Every line in the data below that has the word "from" should be returned.
★ ★ ★ ★
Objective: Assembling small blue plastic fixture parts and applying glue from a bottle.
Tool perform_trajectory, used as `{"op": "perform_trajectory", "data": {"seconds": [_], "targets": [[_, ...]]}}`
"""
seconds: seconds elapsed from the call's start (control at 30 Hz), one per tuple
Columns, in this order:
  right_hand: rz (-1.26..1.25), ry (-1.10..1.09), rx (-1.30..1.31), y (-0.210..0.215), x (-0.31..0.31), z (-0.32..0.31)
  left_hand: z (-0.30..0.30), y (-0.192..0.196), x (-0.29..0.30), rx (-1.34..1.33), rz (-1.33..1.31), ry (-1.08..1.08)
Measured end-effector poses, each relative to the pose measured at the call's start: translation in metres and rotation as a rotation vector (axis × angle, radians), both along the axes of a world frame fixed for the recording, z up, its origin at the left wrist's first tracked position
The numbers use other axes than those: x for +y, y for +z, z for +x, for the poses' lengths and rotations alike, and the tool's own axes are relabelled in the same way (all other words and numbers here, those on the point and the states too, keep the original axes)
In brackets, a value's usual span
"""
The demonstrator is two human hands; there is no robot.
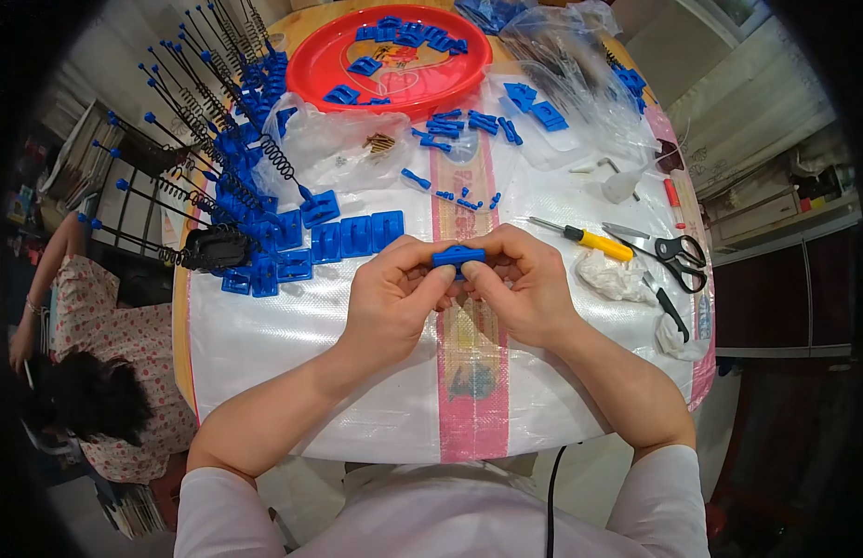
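Between my two hands is a small blue plastic piece (459, 255), held above the middle of the table. My left hand (391, 296) grips its left end, thumb on the near side. My right hand (527, 290) pinches the right end in the same way. The fingertips beneath the piece are partly hidden. Just beyond lie several tiny blue pegs (466, 203) and a slim blue part (416, 179). A row of blue square plates (355, 236) sits beside my left hand. Brass-coloured screws (379, 143) rest on clear plastic farther back.
A red basin (299, 79) holds more blue pieces. Blue bases with upright coil springs and rods (241, 191) crowd the left edge. On the right lie a yellow-handled screwdriver (606, 245), black-handled scissors (680, 253) and a small knife (671, 312). Another person (125, 372) is at far left.
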State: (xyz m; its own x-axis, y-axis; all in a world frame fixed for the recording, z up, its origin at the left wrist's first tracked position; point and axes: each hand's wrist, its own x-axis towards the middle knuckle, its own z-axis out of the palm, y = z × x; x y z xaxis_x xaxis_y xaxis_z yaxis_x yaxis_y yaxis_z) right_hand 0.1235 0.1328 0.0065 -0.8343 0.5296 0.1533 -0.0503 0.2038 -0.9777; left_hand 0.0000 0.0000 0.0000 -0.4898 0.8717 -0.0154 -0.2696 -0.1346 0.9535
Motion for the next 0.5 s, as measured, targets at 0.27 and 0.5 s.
{"op": "perform_trajectory", "data": {"seconds": [0.27,0.5], "targets": [[0.041,-0.005,-0.008,0.002,0.0011,0.001,0.0012,-0.002,0.0003,-0.014,0.013,-0.004],[0.015,-0.008,0.008,0.0019,-0.0004,0.0,0.0005,0.0015,0.0001,-0.01,0.0,-0.009]]}}
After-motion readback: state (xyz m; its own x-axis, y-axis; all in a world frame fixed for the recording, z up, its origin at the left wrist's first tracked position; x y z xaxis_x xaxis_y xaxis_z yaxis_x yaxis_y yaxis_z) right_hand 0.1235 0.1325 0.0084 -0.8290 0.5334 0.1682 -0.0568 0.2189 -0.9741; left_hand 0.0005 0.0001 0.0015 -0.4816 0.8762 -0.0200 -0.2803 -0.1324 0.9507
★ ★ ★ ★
EXERCISE OUTPUT:
Objective: Assembling small blue plastic fixture parts and applying glue from a bottle.
seconds: seconds elapsed from the call's start (control at 30 Hz), one per tuple

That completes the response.